# 45 bass today!



## Pigsticker (Oct 18, 2006)

I've been out the last 3 days to my favorite lake and had moderate success (7-8 bass) but no numbers or size. Today was different though. I went to a whole new are all the way up to the head waters. The water was so skinny i had to get out of the dingy and walk it along thru 2-4" of water at times. But i was determined to experiment and it really worked. I got 45 largemouth today and it shouldve easily been 60 if i wouldn't have left active fish several times in search of lunkers. 

Water was ice cold and chocolate milk. All fish were pale white. The weather has them so far behind down here there's not even any bluegills beds let alone bass beds. Mine were mostly smallmales with a few gorged out thick females but nothing post spawn. Not that id ever fish them on beds anyways. 
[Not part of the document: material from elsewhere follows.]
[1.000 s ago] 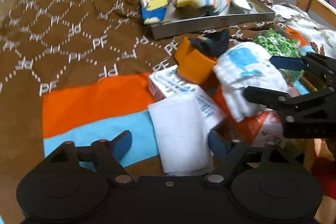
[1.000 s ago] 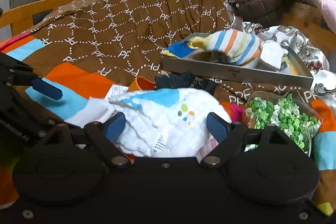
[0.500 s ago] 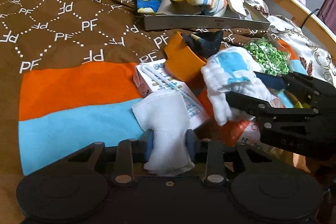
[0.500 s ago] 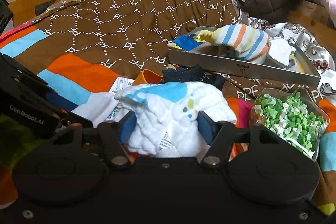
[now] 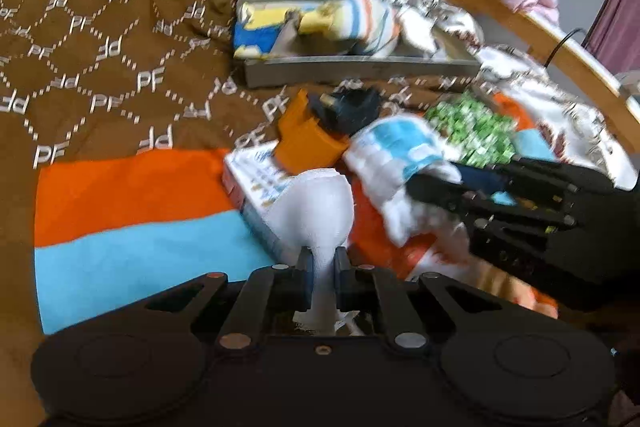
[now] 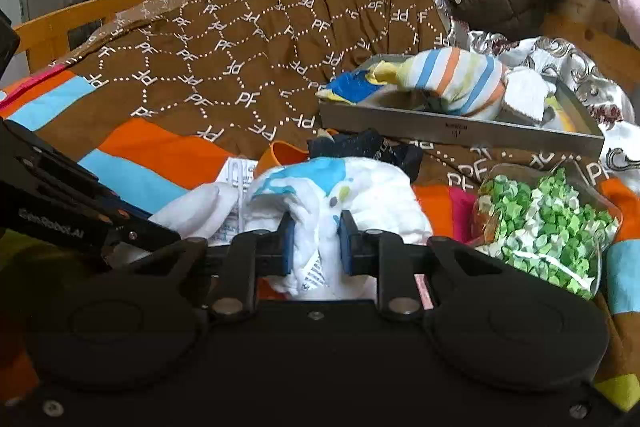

Todays best was 18" and 3ish pounds. But a lot were so fat they were 13" but 2+lbs. Got 90% on 3/16 bitsy bug with zoom trailer black and blue. Can't wait to get on em again soon!


----------



## JignPig Guide (Aug 3, 2007)

Now that's an awesome day on the water. Those kind of days will be burned into your memory forever. And that's a good thing!!!

Congratulations!


----------



## mo65 (Aug 5, 2011)

Great fishin' Pigsticker!


----------



## afellure12 (May 14, 2012)

What body of water are you fishing if you don't mind me asking?


----------



## Mr. A (Apr 23, 2012)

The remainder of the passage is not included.